> Directions
Count the lines in the data below where the string "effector" occurs, please, and give the number alone.

*** Supplied data Section Begins ***

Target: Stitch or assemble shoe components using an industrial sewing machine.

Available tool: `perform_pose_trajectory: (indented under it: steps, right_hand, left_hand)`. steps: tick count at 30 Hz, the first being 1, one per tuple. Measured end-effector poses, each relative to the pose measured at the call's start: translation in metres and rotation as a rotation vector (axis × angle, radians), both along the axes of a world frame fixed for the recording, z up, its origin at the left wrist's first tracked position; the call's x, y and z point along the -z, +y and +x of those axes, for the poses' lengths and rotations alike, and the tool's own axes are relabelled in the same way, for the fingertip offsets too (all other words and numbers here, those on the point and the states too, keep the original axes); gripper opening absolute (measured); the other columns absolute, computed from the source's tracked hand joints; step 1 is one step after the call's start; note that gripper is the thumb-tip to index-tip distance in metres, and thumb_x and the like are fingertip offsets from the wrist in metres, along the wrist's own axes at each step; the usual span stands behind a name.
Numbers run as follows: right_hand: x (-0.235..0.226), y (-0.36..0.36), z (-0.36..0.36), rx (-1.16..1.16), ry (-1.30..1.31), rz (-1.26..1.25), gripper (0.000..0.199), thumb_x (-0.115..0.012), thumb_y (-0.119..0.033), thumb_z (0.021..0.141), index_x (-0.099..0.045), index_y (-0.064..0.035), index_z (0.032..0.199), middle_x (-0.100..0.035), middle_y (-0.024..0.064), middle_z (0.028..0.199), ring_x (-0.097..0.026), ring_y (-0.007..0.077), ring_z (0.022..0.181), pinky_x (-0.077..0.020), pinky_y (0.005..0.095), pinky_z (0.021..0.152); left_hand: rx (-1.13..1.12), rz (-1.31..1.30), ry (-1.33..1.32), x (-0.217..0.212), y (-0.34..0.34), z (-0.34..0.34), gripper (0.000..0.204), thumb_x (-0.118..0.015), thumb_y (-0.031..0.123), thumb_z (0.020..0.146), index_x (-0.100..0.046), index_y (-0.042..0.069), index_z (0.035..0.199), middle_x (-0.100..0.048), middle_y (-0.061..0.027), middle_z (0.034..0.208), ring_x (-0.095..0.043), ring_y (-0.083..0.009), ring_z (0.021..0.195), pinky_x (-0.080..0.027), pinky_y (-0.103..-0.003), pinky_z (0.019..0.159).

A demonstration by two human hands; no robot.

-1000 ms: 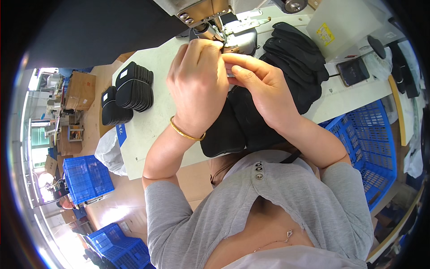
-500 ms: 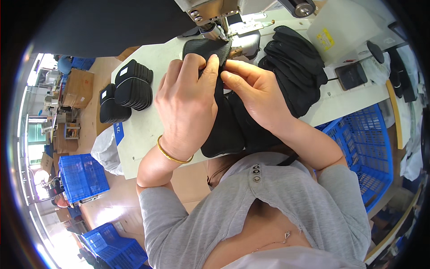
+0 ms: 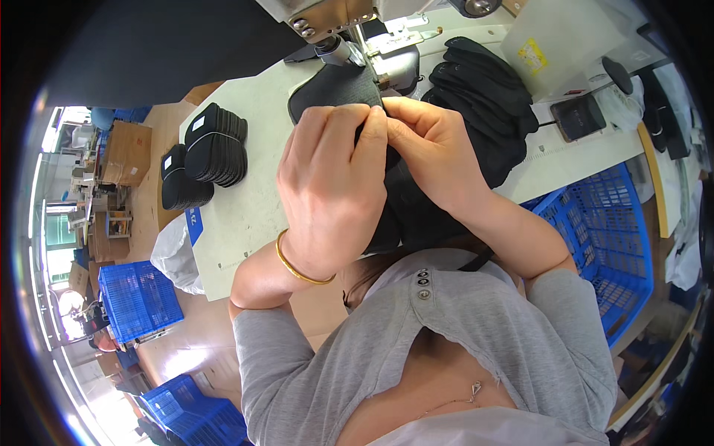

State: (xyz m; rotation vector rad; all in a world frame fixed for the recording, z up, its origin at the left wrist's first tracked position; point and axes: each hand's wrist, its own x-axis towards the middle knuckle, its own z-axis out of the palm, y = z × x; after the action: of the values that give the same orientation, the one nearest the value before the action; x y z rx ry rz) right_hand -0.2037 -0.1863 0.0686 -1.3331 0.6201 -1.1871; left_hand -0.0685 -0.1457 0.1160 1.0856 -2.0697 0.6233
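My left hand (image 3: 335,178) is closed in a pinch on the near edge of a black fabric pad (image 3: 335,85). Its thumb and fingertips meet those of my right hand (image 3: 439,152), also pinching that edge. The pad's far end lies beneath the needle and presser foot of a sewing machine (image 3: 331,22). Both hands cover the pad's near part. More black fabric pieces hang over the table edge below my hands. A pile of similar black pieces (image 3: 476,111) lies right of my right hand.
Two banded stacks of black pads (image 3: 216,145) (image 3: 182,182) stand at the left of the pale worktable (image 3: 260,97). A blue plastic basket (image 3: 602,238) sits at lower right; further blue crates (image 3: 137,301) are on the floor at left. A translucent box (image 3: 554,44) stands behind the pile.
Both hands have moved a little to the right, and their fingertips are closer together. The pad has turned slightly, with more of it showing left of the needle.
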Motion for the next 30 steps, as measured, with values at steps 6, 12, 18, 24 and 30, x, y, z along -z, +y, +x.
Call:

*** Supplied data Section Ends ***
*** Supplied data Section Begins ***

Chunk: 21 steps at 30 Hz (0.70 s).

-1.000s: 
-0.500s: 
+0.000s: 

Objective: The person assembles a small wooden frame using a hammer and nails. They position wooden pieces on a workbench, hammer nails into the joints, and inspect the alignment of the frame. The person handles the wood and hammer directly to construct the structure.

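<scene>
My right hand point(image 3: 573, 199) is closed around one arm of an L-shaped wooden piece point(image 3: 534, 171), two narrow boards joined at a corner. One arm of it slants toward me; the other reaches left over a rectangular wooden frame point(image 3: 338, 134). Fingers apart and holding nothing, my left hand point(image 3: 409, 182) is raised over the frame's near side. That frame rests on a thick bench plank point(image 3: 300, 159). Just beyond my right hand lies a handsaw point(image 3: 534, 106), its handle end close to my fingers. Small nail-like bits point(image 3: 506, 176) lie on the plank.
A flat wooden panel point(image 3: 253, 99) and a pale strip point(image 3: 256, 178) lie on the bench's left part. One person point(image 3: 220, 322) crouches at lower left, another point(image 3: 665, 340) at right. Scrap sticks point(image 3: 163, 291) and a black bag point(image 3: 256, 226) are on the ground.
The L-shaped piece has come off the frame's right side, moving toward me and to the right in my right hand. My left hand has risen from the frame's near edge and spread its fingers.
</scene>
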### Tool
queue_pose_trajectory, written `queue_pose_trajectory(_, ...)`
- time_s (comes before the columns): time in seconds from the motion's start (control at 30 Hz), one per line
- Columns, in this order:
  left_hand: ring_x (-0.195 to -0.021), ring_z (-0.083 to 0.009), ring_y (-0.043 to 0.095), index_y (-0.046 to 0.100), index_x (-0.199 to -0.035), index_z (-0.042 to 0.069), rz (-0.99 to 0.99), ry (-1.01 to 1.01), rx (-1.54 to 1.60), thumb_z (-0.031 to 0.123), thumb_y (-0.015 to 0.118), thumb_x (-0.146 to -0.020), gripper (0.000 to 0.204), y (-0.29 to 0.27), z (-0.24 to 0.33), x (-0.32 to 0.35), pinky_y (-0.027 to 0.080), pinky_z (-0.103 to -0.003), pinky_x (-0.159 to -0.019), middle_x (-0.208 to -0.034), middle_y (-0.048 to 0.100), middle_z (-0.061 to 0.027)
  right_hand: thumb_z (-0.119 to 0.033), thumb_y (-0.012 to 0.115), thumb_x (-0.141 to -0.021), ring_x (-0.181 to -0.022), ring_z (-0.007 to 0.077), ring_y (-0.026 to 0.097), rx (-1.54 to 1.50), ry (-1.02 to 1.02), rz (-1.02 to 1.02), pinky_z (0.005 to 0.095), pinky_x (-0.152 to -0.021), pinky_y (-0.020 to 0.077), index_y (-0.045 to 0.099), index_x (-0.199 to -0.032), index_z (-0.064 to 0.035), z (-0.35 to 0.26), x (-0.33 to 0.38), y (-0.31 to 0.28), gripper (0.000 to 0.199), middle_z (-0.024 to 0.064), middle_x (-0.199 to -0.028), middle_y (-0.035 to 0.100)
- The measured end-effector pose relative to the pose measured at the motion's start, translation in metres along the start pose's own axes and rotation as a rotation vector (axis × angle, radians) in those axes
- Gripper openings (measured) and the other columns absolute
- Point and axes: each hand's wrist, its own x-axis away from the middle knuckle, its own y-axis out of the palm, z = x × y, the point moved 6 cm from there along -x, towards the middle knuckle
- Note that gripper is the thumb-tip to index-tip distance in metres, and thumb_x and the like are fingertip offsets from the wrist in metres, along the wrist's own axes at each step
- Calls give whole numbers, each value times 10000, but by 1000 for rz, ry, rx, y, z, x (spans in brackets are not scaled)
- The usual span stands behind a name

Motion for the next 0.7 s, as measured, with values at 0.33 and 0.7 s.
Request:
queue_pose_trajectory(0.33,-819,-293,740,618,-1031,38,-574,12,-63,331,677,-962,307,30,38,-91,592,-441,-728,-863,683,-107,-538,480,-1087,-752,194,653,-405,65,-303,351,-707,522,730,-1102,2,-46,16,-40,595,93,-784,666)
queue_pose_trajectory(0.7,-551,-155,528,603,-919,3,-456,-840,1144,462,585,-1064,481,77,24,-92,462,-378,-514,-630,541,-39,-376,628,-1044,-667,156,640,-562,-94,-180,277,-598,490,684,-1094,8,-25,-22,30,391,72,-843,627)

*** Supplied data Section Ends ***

> Written answer
2